Another part wants to throw my hands up in the air and just say - fine, take everything. You've already taken so much, just take it all. But that'll also cost me money, time with my daughter, my future.

The other part wants to do just what Steve says. That'll cost me pride. And I worry that my WH will just interpret is as me being clingy, desperate, etc.

Heard from my atty today that now my WH wants to go to counseling with me. I asked atty what the point was and he said it was so we got along during divorce. I told him I have no problem getting along with WH - it was he who always started drama with me. Think WH wants another platform to try to convince me this is all my fault and that I should just get over everything and move on.

I think it's time I move to Divorcing/Divorced forum.

Posted By: reading Re: Ready for Plan B - 03/18/11 10:48 PM
No rocks for you!

I know this is tough. You have several ways to go and only YOU can decide which way to do things.

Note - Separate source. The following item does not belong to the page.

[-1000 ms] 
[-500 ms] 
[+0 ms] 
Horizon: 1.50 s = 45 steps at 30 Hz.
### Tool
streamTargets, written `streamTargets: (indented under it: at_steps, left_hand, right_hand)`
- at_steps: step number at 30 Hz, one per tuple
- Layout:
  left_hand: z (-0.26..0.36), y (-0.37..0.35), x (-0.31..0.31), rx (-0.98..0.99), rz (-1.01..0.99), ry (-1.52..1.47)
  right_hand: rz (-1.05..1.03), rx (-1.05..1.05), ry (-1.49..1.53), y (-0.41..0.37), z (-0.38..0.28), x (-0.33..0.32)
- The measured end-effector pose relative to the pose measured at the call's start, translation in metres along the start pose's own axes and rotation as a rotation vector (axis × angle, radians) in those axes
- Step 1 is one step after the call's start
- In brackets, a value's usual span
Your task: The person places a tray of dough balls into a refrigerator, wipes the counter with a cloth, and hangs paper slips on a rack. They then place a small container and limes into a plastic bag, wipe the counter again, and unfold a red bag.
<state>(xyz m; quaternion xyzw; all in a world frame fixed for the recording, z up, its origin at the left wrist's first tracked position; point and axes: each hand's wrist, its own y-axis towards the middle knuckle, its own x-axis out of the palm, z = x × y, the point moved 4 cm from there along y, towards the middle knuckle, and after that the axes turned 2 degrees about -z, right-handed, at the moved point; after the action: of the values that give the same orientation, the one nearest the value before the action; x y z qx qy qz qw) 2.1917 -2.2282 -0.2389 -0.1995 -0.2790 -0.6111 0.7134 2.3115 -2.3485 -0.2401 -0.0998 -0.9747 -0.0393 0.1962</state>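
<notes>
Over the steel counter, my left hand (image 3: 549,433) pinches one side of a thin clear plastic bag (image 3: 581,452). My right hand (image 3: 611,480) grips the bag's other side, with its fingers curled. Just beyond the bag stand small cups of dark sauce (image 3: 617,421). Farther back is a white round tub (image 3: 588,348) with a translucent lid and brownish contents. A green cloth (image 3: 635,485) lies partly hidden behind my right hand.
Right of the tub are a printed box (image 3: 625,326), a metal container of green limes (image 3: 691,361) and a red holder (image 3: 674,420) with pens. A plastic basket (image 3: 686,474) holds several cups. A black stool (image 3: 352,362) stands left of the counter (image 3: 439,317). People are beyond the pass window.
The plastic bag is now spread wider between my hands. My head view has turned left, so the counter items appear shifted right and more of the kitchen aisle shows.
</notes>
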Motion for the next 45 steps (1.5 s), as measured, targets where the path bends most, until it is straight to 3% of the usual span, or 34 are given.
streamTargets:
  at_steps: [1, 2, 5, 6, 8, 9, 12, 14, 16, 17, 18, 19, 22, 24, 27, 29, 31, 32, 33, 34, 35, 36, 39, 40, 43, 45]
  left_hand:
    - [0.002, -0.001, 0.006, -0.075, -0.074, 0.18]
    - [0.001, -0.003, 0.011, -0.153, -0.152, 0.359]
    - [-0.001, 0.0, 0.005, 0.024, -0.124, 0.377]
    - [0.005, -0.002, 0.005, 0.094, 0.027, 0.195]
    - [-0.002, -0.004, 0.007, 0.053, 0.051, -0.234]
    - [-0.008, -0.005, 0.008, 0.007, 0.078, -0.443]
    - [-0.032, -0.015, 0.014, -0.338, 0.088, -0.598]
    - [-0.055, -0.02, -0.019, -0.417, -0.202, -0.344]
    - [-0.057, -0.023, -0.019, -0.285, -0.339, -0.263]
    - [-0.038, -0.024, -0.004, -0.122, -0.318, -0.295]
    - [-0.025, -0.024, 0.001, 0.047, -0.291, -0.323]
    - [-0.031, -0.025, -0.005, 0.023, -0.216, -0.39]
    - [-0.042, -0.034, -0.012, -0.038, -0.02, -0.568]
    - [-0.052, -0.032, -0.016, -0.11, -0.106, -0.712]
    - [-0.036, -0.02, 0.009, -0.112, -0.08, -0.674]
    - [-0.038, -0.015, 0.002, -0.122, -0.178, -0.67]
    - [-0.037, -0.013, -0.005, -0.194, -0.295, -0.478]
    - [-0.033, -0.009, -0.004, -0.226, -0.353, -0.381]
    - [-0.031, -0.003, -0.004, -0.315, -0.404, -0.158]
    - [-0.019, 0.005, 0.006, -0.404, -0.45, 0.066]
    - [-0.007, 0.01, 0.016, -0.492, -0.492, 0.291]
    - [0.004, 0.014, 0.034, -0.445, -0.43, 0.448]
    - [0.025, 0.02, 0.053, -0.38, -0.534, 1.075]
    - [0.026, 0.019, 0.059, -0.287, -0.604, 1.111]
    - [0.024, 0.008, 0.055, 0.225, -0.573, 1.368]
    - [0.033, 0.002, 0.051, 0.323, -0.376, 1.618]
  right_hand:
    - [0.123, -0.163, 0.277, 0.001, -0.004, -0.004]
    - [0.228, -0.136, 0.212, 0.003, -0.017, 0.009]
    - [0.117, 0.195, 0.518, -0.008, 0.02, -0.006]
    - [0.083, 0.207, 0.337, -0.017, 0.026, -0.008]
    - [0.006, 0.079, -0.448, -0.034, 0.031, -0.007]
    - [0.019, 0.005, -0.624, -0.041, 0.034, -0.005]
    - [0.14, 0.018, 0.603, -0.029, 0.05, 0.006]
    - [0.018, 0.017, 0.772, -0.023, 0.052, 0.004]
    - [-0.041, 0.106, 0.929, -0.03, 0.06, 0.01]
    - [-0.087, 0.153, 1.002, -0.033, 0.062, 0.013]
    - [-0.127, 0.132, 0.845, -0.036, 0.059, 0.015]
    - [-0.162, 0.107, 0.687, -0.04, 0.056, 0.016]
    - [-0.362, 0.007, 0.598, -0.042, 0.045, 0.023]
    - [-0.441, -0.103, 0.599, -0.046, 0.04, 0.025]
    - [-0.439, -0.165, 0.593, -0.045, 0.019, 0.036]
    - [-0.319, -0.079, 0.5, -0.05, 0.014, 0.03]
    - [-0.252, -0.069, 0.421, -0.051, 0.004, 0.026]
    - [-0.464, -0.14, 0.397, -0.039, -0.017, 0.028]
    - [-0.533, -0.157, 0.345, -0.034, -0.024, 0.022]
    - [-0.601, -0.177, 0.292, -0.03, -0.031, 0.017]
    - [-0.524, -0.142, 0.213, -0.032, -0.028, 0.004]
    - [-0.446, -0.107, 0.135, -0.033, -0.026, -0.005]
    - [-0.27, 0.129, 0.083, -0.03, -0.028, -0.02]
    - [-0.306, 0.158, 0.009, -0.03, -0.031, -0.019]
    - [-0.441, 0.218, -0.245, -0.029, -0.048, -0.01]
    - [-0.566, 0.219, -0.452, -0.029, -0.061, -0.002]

Steve is wise so perhaps your WH will agree to phone counseling with him. You really don't need to do counseling with WH with any other counselor...they are the kiss of death for marriages almost always. You might be able to use this request of WH to your advantage to get him to Steve. Respond through atty "Fuzzy Math is agreeable to phone counseling through Steve Harley of marriagebuilders coaching center. Its a world renown organization for marriage counseling. Fuzzy Math agrees to no other counseling at this time"

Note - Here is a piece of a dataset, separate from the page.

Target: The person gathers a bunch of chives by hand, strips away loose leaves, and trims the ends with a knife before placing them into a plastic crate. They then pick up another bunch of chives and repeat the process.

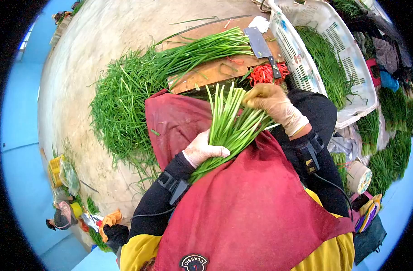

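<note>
A bunch of green stalks [229, 131] lies over the red apron [256, 194], its pale ends pointing up and spread apart. My left hand [204, 150], in a whitish glove, is wrapped round the lower part of the bunch, thumb across the front. At the pale ends, on the right side, my right hand [274, 106] in a yellowed glove has its fingers bent and pressed together; what they pinch, if anything, is hidden. Beyond my hands a wooden board [188, 81] carries more long stalks [206, 49], a cleaver [259, 44] and red ties [263, 73].
A loose heap of green stalks [125, 104] covers the floor at the left. At the upper right stands a white crate [301, 54] with greens inside. More green bundles [391, 153] and a white roll [359, 177] lie at the right. A person [62, 216] is at the far lower left.
</note>
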`<state>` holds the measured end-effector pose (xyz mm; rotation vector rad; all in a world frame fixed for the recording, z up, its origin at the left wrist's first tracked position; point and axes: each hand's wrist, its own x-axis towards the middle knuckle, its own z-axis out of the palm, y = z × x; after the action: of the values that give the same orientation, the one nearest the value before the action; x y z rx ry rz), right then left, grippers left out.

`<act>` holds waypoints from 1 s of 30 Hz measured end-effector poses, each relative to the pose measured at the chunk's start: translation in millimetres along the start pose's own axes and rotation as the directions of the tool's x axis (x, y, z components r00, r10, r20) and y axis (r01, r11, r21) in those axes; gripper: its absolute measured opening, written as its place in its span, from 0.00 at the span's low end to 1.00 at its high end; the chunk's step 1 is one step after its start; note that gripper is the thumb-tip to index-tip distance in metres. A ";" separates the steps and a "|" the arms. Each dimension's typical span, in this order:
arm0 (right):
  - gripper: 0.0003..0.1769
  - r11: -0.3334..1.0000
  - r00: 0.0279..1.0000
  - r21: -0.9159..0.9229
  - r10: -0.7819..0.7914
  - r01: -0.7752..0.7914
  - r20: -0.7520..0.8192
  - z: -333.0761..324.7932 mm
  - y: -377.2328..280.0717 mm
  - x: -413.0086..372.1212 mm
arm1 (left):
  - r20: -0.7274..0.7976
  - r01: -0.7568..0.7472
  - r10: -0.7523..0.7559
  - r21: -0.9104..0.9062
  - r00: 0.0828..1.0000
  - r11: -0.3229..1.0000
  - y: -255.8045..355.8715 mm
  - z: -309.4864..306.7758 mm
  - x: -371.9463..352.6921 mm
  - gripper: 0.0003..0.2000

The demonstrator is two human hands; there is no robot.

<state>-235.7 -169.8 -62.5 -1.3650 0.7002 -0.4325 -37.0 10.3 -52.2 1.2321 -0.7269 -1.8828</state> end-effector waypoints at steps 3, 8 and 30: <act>0.10 0.985 0.899 0.100 -0.086 0.142 -0.429 -27.5 -3.3 -3.1 | 0.004 -0.001 0.001 0.000 1.000 1.000 3.9 1.6 -1.9 0.37; 0.24 0.944 0.970 0.276 0.216 -0.179 -0.112 -64.6 5.8 -63.4 | 0.000 0.008 -0.008 -0.051 1.000 0.999 8.9 -8.9 -5.9 0.35; 0.29 0.712 0.999 0.701 -0.018 -0.019 0.046 75.7 -15.8 -8.2 | 0.175 -0.019 -0.015 0.188 0.984 0.982 27.1 -20.3 10.9 0.30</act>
<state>-188.6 -111.6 -41.5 -0.6369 0.4155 -0.5890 -13.3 -14.8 -43.9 1.1882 -1.0215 -1.9746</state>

If you do what Steve says and give peeks......make sure you are not clingy and desperate looking when seen but radiant and strong and fair and wise and growing a darling sweet baby who lifts you up from the whole sad scene.



Posted By: FuzzyWuzzy Re: Ready for Plan B - 03/18/11 11:23 PM
Reading,

Thanks. Just feeling crappy. Tired. Alone. I'll get over it.

I hadn't even thought of Steve. That's brilliant!

I do think the point of the counselor is not to save marriage but to get me to accept the unacceptable - that my WH is going to continue his affair, abandon his family and ruin our lives. He wants someone else to convince me of this, so I'll be more pliable during a D. So, I doubt he'd agree to Steve.

I remember that when we went to marriage counseling, the point was for counselor to convince me what a horrible wife I was. The second we talked about my H, H didn't like counselor anymore and we stopped going.